◆ Work to complete
For the word "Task", search the records and show each line in which it occurs.

[Data excerpts]
..............................

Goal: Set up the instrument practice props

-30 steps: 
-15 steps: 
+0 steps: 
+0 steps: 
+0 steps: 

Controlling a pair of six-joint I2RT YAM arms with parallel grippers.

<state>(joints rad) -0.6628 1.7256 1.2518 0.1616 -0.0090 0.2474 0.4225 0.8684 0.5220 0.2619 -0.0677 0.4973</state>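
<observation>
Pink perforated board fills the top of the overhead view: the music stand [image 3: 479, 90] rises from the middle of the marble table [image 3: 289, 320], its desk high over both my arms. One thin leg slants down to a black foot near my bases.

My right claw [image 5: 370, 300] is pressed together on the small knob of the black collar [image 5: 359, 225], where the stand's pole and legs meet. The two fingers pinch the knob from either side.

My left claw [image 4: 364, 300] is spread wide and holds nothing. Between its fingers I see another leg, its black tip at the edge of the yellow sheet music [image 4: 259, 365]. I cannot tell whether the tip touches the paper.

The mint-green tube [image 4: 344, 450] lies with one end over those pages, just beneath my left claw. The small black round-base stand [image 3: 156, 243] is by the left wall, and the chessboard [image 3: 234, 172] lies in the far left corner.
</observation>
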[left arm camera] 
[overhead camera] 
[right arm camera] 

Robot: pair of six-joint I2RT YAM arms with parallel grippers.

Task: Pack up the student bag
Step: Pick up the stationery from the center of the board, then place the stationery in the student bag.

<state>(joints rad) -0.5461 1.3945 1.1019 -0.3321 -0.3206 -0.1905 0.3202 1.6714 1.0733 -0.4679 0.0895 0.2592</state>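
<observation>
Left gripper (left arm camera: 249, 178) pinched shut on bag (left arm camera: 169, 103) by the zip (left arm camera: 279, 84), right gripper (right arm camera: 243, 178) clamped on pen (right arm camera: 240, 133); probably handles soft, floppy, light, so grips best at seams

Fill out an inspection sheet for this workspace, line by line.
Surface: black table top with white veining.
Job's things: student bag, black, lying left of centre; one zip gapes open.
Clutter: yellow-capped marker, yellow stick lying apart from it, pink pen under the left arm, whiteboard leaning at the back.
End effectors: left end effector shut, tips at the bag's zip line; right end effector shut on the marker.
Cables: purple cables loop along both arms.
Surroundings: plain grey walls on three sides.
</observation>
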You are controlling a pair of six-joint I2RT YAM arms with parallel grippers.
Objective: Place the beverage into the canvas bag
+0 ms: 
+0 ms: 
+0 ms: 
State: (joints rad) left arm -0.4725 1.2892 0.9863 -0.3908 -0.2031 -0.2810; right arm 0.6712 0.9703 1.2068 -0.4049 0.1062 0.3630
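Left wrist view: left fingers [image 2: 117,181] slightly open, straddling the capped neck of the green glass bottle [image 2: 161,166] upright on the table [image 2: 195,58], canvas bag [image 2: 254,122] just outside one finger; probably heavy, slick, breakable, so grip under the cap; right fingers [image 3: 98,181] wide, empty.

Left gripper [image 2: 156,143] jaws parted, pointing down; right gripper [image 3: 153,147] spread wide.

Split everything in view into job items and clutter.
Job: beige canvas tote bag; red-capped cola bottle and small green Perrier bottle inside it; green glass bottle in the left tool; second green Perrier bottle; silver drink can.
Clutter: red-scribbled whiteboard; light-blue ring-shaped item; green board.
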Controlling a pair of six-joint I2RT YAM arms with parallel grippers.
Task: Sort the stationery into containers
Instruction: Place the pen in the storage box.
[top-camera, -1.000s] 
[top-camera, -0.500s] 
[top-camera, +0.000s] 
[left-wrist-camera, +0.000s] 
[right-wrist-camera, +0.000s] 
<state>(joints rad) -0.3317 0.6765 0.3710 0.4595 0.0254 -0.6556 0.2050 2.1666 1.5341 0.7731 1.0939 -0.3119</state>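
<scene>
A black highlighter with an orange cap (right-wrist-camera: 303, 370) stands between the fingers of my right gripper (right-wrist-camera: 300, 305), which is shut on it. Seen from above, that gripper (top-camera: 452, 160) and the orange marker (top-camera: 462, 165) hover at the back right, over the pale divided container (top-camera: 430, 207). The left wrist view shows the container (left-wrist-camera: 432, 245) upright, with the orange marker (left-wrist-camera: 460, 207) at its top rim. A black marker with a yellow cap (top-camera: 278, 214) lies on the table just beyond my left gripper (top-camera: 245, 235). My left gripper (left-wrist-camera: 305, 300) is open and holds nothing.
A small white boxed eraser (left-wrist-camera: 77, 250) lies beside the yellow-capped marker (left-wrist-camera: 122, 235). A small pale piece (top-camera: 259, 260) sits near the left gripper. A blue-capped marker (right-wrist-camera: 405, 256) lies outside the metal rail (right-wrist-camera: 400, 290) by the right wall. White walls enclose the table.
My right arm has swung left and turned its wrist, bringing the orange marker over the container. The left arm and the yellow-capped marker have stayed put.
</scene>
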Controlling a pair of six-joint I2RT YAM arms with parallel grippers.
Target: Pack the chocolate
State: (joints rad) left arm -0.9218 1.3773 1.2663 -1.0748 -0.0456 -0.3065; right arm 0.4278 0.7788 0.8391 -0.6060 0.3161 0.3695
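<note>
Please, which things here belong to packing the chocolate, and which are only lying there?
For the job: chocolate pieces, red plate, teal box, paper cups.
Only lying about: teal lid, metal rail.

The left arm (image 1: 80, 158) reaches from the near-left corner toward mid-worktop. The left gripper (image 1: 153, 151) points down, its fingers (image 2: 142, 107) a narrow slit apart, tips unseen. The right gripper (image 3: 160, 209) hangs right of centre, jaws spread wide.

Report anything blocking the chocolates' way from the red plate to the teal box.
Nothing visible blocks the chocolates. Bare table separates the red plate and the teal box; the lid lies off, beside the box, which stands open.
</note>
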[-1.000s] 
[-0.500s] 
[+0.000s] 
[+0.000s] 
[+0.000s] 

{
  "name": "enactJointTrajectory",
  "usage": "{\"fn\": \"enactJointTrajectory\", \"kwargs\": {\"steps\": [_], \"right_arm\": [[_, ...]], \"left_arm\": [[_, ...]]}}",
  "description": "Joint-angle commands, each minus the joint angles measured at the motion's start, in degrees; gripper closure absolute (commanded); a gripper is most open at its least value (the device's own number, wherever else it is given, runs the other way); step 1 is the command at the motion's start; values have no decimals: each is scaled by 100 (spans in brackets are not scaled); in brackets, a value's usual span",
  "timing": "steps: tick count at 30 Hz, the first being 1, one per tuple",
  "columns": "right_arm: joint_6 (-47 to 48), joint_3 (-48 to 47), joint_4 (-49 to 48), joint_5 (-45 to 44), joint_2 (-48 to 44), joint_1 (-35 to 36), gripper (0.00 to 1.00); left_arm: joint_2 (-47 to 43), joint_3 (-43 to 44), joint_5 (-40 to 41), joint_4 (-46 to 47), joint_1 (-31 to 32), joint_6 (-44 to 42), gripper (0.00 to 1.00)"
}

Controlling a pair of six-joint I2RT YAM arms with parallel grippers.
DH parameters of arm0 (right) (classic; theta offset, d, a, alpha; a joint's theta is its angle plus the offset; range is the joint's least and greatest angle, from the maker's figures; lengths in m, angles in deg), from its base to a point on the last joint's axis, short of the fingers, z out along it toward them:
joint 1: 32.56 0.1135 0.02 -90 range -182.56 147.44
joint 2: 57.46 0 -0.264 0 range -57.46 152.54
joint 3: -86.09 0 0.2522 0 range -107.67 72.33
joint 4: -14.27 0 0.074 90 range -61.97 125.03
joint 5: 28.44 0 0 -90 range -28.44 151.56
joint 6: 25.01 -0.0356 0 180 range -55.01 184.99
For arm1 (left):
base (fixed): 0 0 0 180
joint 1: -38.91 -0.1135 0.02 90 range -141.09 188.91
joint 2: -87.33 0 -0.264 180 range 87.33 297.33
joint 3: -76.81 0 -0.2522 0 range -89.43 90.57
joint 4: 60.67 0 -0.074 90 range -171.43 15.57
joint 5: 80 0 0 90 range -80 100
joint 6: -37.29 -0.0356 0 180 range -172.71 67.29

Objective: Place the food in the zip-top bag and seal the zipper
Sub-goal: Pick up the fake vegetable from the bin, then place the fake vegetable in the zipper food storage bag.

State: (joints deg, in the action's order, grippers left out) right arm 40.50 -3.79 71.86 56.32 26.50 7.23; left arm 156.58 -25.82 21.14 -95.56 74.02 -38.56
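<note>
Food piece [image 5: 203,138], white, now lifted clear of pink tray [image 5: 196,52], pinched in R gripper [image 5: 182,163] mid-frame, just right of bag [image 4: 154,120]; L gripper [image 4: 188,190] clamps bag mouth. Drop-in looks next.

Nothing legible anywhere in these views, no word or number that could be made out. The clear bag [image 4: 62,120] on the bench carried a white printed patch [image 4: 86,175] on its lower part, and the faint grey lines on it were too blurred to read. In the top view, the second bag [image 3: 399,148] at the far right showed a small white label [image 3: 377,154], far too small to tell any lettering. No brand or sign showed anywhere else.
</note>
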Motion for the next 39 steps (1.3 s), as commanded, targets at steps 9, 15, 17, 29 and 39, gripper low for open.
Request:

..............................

◆ Reply to the exercise
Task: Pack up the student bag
Task: Sort the stationery into containers

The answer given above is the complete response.